On improving OO support in posgresql and relaxing oid bottleneck at the same time - Mailing list pgsql-hackers

From Maurice Gittens
Subject On improving OO support in posgresql and relaxing oid bottleneck at the same time
Date
Msg-id 009e01bd6097$31a58060$fcf3b2c2@caleb..gits.nl
Whole thread Raw
List pgsql-hackers
Hi,

I'm currently under the impression that the following change in the
postgresql system would benefict the overall performance and quality
of the system.

    Tuples for a class and all it's derived classes are stored in one file.

Advantages:
- Since all tuples for a given class hierarchy are stored in the same
physical file,
   oids now need only be unique to a single inheritance hierarchy
   (instead of unique in  each  posgresql installation).

   So no longer is there any _necessity_ for a systemwide unique oid.
   (This necessity existed because all objects by definition (in OO
sematics)
   must posses the identity property ("this" in C++/Java sometimes also
called "self"),
   and because instances of the same hierachy were stored in different files
   it was necesary to provide the identity property in a "file independant"
way.

   The bottleneck formed by the systemwide unique oid is replaced by a
   bottleneck for each inheritance hierarchy within an installation.
   If one doesn't use inheritance then it translates to a per table
bottleneck.
   (Which is what we have now anyway isn't it?).

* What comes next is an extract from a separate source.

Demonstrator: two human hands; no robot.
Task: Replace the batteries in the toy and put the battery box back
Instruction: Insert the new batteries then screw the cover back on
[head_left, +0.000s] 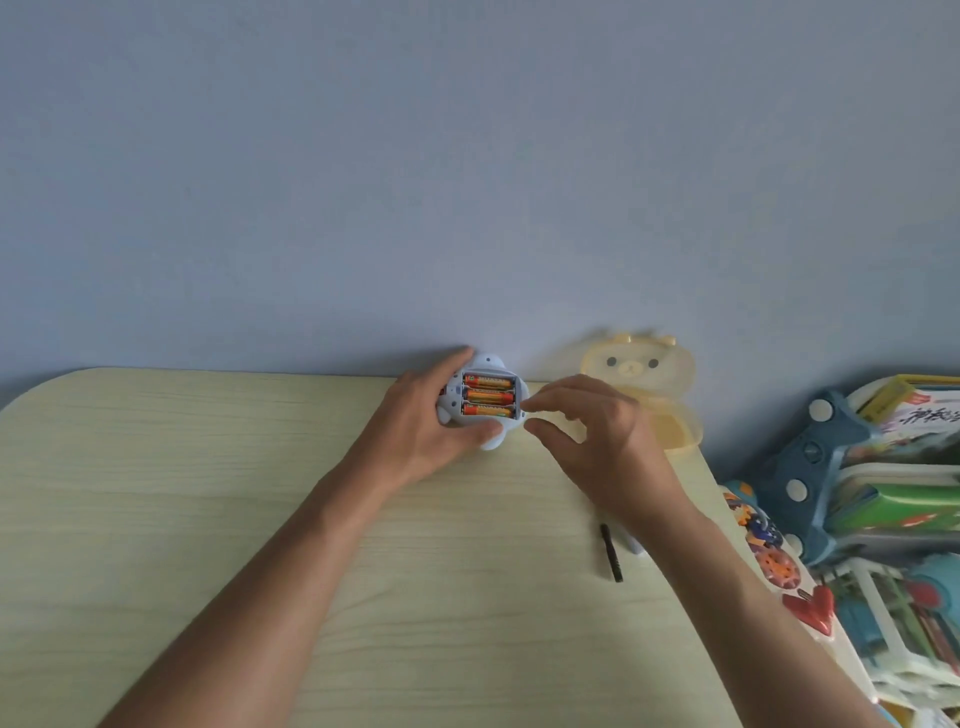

- Indices, triggers, contraints, etc. are automatically inherited.
  so that we can showcase classic OO semantics (including polymorphism).

- Makes easy implementation of referential integrity for oids possible.

- It becomes possible to store more than 4Giga tuples
  on 32 bit systems

- given an instance of a class identified by an oid it is easy to determine
  the most derived class it belongs to.
  (This feature has been requested by a number of poeple on the
    questions list.)

- It is the first step to support tables with no oids at all (not that this
  is particularly interesting to me though). I'd suggest that system
catalogues
  keep their oids though our we would be in for a major rewrite I think.


Disadvantages
- sequential heapscans for tables _with_ derived classes will be less
efficient
  in general,   because now some tuples may have to be skipped since they
may
  belong to the wrong class. This is easily solved using indices.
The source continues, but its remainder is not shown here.